The upper teeth are characterized by large coarse shoulder (basal crown) serrations that result in a distinct notch when they meet the triangular main cusp (apical portion of crown) with its finer serrations (ref. fig. left); the notch is displayed along the mesial and (more so) distal edges. The roots are well-developed with a strong nutrient groove.
Lower teeth are rather indistinct but vary positionally. Using the above extant specimen (fig. ) as an example:
Anterior-most positions (fig. right) tend to have an erect cusp with incomplete cutting-edges (finely serrate) and limited to the apical half of the crown; in addition the shoulders of these positions begin to display shoulder serrations commencing from the lateral margins and expanding in more distal positions (by the eighth position (fig. left), the shoulders are nearly completely serrate). In the 10th position, the cusp shows a more distal inclination, the "bulged" appearance of the apical cutting-edge is lost and their serrations disappear to the naked-eye. By the 12th position, the mesial cutting edge is complete (root to apex) and the distal distinguished only by a notch (fig. right). This particular file-set may or may not be typical of the species.
Lee Creek Perspective
The Carcharhinus falciformis tooth-design is fairly common in the Miocene of the Chesapeake and Carolinas. Müller (1999: 49, pl 6, fig 12) include these teeth from the Calvert and Pungo River Fms. as C. priscus (AGASSIZ 1843).

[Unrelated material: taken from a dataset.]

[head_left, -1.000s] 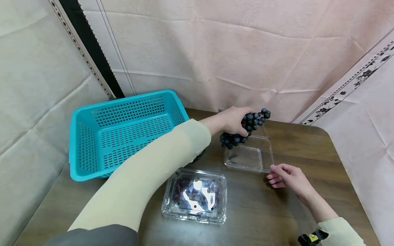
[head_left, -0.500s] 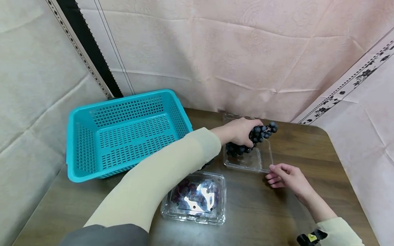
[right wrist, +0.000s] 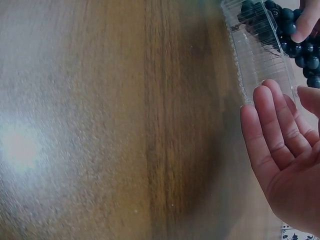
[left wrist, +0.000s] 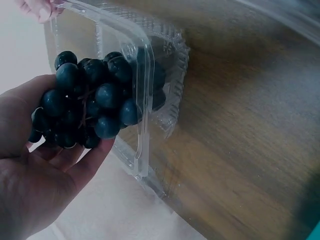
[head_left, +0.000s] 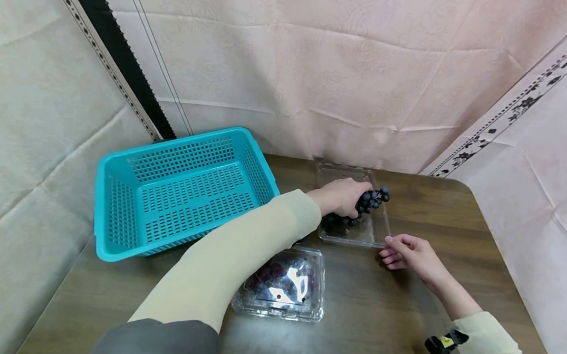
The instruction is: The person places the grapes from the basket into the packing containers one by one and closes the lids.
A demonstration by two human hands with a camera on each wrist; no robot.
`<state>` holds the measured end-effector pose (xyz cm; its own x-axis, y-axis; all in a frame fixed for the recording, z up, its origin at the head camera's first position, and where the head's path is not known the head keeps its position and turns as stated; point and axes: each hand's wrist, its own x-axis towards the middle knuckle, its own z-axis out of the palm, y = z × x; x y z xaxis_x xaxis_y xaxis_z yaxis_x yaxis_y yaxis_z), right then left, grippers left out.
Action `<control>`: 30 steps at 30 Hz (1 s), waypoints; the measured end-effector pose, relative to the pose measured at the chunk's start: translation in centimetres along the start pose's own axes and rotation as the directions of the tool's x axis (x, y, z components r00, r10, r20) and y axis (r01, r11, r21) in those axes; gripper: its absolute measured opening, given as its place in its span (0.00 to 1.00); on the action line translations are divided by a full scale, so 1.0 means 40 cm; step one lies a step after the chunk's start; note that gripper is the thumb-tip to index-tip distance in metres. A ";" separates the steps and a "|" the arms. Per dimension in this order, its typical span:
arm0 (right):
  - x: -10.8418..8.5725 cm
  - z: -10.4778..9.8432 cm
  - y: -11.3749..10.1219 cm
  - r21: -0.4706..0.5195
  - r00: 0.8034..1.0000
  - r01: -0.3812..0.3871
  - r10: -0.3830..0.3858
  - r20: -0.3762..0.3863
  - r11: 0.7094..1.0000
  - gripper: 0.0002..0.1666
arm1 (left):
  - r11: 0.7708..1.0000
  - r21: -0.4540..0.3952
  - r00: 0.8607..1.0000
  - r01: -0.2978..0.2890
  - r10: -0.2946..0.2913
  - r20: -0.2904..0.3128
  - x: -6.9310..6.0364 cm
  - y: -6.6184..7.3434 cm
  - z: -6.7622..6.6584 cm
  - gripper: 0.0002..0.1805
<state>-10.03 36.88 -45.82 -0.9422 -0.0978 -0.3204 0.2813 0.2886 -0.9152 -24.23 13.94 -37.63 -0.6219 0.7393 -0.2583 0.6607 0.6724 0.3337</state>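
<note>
A bunch of dark grapes [head_left: 370, 200] is gripped by my left hand [head_left: 342, 194], its lower part down inside an open clear plastic box [head_left: 373, 235]. In the left wrist view the fingers curl under the grapes [left wrist: 95, 97], and part of the bunch shows through the box wall. My right hand [head_left: 415, 258] pinches the box's near right corner between thumb and forefinger. From the right wrist, the other fingers of that hand [right wrist: 285, 150] extend beside the box [right wrist: 255, 60]. The box's lid [head_left: 343, 171] is folded back toward the cloth wall.
A closed clear box [head_left: 283, 288] with dark fruit inside lies in front, partly behind the left sleeve. To the left stands a turquoise plastic basket [head_left: 194, 194]. Pale cloth [head_left: 354, 80] hangs around the wooden table [head_left: 363, 318].
My left hand has moved right and down, lowering the grapes from above the open box into it. My right hand has stayed at the box's corner.
</note>
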 end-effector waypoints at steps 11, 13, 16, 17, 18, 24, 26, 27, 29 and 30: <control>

Purdy et al (2001: 151) reported five teeth from Pungo River units 2-4 and attributed them to the extant taxon. The teeth are usually fairly small and closely follow the above description of Recent individuals. It should be noted that Recent teeth tend to have a broader cusp relative to height and the distal shoulder meets the main cusp more apically than seen in Pungo examples.
When evaluating a large (i.e., 100) group of collected Pungo River specimens, certain iconic tooth-designs can be readily recognized; however, when attempting to identify all specimens, many teeth become ambiguous.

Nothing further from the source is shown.